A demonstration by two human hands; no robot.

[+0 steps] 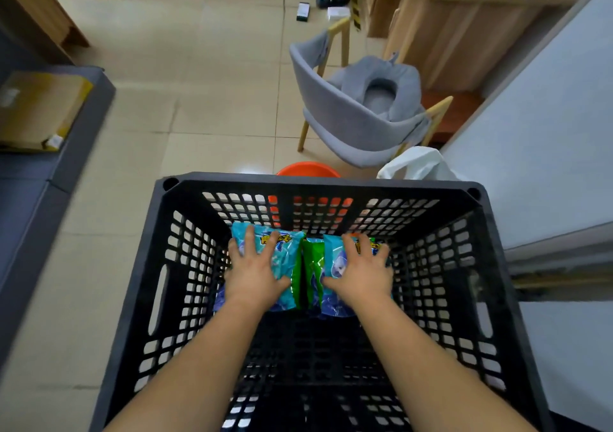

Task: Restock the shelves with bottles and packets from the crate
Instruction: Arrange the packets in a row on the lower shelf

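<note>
A black perforated crate (318, 184) stands on the tiled floor right below me. At its far end lie blue snack packets and a green one (310, 265) between them. My left hand (255, 272) lies spread on the left blue packet (282, 259), thumb at its inner edge. My right hand (360, 274) lies spread the same way on the right blue packet (335, 259). Whether the fingers curl round the packets' edges cannot be made out. The near half of the crate floor is bare.
A grey chair (351, 116) with a grey cushion stands beyond the crate to the right. An orange bucket (308, 169) and a white bag (414, 163) sit just behind the crate. There is a white cabinet at the right, a dark sofa with a cardboard box (36, 109) at the left, and a person's foot far back.
</note>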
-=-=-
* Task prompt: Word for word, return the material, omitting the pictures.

* Answer to this task:
A demonstration by two human hands; no robot.

[+0 steps] 

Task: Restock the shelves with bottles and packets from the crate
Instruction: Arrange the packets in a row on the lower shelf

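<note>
A black perforated crate (318, 184) stands on the tiled floor right below me. At its far end lie blue snack packets and a green one (310, 265) between them. My left hand (255, 272) lies spread on the left blue packet (282, 259), thumb at its inner edge. My right hand (360, 274) lies spread the same way on the right blue packet (335, 259). Whether the fingers curl round the packets' edges cannot be made out. The near half of the crate floor is bare.
A grey chair (351, 116) with a grey cushion stands beyond the crate to the right. An orange bucket (308, 169) and a white bag (414, 163) sit just behind the crate. There is a white cabinet at the right, a dark sofa with a cardboard box (36, 109) at the left, and a person's foot far back.
</note>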

Nothing remains to be done for this exercise.